La gracia es que es un intercambio: ella se involucra con su propia historia, pero los pacientes también. La escuchan trabajadores sexuales que acaban de escapar de la prostitución, hombres recién casados con problemas para relacionarse eróticamente, jóvenes promiscuos, matrimonios que ya no se acuestan. Salomé, una de las chicas de la clínica, relata cómo viajó hace poco a Grecia y tuvo relaciones sexuales con múltiples parejas. “El sexo es muy divertido. Me gsuta estar desnuda”… pero tarda poco en confesar que aún tiene el corazón roto por su expareja. La artista les hace sentirse cómodos contándoles cómo en su show Sex Idiot repasó uno a uno a sus compañeros sexuales hasta dar con el que la había contagiado de la ETS. “La verdad es que yo creía que había vivido mucho, pero al escuchar a algunos de mis entrevistados me sentí mojigata”, ríe Bryony.
Sexismo (y amor)
Reflexiona sobre las diferencias entre la sala de espera de la clínica para chicas y la de chicos. “La de chicas era rosada y estaba llena de mujeres nerviosas, que sentían que se les iba a llamar ‘escoria’. La de los hombres era azul y se respiraba un ambiente machista. Estaba llena de pavos reales”. Kimmings cada vez se volcaba más -y más perversamente- en los relatos de los otros: “No quería estar en este negocio para siempre, pero me estoy acostumbrando”, confiesa. “Al final siempre termino de pie, mirando boquiabierta la vagina de alguien. ¡Y a menudo no hay necesidad de hacerlo!”. Luego bromea: “Creo que tiene que ver con que no he tenido relaciones sexuales en mucho tiempo. Y cuando hablo con ellos siento algo como: ¡esto es realmente liberador, todo el mundo está loco, es encantador!”.

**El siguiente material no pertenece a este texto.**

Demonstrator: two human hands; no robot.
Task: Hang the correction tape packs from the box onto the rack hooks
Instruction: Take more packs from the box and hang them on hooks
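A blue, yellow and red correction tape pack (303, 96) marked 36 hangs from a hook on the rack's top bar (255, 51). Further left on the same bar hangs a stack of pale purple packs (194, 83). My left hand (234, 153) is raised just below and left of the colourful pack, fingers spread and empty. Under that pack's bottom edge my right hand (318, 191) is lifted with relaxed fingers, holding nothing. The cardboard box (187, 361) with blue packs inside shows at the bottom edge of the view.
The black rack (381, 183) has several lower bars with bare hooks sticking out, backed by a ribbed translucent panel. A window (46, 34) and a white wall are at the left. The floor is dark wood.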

La exhibición sexual es sólo una excusa para alcanzar temas más oscuros, complejos y dolorosos; para ahondar en una reflexión sentimental. Kimmings lo cuenta en su propio documental, Artist in Residence: recuerda cuando Tim Grayburn, el padre de su hijo y su pareja durante cinco años, y ella, decidieron clausurar la relación. Una de las razones fundamentales fue que nunca tenían sexo. En el filme aparece cómo tiran el colchón en el que habían compartido tanto. “Buen viaje a la basura”, bromea ella. “Yo rompí aguas en esa cama, así que es una cama simbólica. Una cama matrimonial, supongo”, resopla. Entonces hay una pausa. “Vendí ese colchón. Compré una cama más pequeña, para mí sola”. La artista rompe a llorar. “Maldita sea”, murmura.